Using the listing below, return each line exactly as it reads.

Available data section start

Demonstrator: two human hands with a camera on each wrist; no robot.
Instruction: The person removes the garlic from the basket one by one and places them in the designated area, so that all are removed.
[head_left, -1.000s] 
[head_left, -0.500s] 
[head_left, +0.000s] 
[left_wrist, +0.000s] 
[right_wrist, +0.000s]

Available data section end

Response area:
Demonstrator: two human hands with a camera on each wrist; no robot.
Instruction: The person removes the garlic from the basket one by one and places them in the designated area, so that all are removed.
[head_left, -1.000s] 
[head_left, -0.500s] 
[head_left, +0.000s] 
[left_wrist, +0.000s] 
[right_wrist, +0.000s]

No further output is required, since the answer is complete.